是的,這是一個死亡的世界,那近處一個個白色的凸起,就是一座又一座白色的墳墓。
成片的牛羊牲畜被活活凍死,繼而被大雪深深掩埋,形成高高低低的起伏,最后連城一片,掩蓋了生命的痕跡;
遠處不算堅挺的房屋被厚厚的積雪壓垮,黝黑的門洞內,了無生氣。更多的白雪覆上去,將地平線抬起,甚至抹去了死亡的氣息。
這是第幾個了?李亮祚輕輕的閉上眼睛,他也不記得了。盡管從他出生這樣的景象就一再出現,可是每次面對這些的時候,這種白,還是讓他覺得白的刺目、白的可怕,白的像匕首一樣直戳心臟。

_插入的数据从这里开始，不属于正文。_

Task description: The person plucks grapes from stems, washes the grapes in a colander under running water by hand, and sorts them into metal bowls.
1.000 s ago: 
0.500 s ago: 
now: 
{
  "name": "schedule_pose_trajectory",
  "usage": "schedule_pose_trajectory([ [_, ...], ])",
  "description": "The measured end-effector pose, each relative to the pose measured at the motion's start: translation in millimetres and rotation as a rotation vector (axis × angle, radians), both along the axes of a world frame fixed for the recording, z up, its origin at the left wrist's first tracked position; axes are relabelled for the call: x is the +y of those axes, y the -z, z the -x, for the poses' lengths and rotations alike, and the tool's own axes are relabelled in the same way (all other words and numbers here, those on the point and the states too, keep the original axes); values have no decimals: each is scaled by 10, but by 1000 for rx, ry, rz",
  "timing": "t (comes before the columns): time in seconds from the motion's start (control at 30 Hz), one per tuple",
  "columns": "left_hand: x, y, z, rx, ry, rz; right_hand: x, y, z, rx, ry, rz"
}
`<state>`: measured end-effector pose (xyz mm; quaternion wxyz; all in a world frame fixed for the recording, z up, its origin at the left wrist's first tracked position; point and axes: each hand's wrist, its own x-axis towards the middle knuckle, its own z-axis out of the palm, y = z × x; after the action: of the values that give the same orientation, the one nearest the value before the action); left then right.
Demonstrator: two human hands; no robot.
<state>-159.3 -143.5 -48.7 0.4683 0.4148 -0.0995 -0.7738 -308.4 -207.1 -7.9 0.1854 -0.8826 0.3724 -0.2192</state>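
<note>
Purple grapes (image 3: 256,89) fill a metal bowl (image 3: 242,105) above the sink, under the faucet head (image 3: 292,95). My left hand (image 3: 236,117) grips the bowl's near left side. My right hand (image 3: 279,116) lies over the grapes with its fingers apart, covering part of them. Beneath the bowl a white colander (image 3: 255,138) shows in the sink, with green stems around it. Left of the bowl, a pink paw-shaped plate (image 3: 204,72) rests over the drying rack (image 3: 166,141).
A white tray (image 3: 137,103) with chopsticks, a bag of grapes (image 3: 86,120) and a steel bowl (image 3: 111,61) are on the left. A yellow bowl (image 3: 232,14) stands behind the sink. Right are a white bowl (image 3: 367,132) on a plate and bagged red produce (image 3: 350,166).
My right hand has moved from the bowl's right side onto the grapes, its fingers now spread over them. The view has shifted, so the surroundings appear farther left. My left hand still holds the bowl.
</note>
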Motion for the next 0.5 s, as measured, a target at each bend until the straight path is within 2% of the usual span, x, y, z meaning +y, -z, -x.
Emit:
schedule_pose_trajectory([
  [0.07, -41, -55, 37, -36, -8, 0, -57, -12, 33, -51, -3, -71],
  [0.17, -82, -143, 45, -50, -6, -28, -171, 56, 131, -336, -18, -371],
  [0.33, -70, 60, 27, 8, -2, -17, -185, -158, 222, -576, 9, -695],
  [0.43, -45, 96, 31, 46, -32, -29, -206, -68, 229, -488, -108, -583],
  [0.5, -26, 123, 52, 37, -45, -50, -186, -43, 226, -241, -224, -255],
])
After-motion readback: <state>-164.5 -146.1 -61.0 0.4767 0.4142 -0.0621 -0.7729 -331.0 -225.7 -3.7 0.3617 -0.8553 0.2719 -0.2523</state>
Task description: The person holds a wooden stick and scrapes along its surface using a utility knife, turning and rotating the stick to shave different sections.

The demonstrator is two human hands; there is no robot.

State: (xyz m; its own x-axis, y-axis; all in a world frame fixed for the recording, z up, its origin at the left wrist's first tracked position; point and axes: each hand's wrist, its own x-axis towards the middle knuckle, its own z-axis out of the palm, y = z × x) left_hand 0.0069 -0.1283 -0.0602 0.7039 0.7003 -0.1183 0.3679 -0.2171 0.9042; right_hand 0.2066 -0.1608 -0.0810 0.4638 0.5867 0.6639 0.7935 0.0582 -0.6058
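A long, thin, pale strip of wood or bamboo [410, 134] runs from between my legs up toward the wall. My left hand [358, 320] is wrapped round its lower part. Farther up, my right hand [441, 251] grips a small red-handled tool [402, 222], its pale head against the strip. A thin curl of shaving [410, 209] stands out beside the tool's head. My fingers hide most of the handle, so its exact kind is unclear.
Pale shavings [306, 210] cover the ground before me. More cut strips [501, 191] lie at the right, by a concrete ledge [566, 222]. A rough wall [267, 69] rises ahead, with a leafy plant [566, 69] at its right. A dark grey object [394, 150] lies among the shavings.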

同樣被戳著心臟的還有他身邊的那個女子,那個滿心歡喜愿意嫁給他姓梁的中原女子,被稱為梁妃。她博學多識,對中原文化非常了解,也很懂計謀,關鍵是,她還有一雙像那個女子的眼睛。
他當初一時興起封她為大妃,而今更是成為了他的精神助力。
只是,他也知道舅父們已經拉攏了這個略帶野心的女子,她并不像她表現出來的那么單純和明媚。
此刻,梁妃的震驚比她幾年前第一次看到時候已經好了很多。她記得她第一次跟隨李亮祚看到這些的時候,還驚奇的贊嘆著眼前的奇景,覺得就是長生天降下的冰雪草原。但是當她知道這只是一堆白雪的墳墓時,震驚的差點從馬上掉落。
一望無際和溫厚的白雪上,那種巨大的安寧與死亡形成強烈的對比——每一個白色凸起都是一個生命的掙扎,每一個晶瑩圓潤的雪堆都是痛苦的回聲,每一片潔白無瑕的雪花都閃爍著死神狡黠的目光。
這,就是冬天的代價,是每個寒冬之后他們大夏國族人的痛苦來源。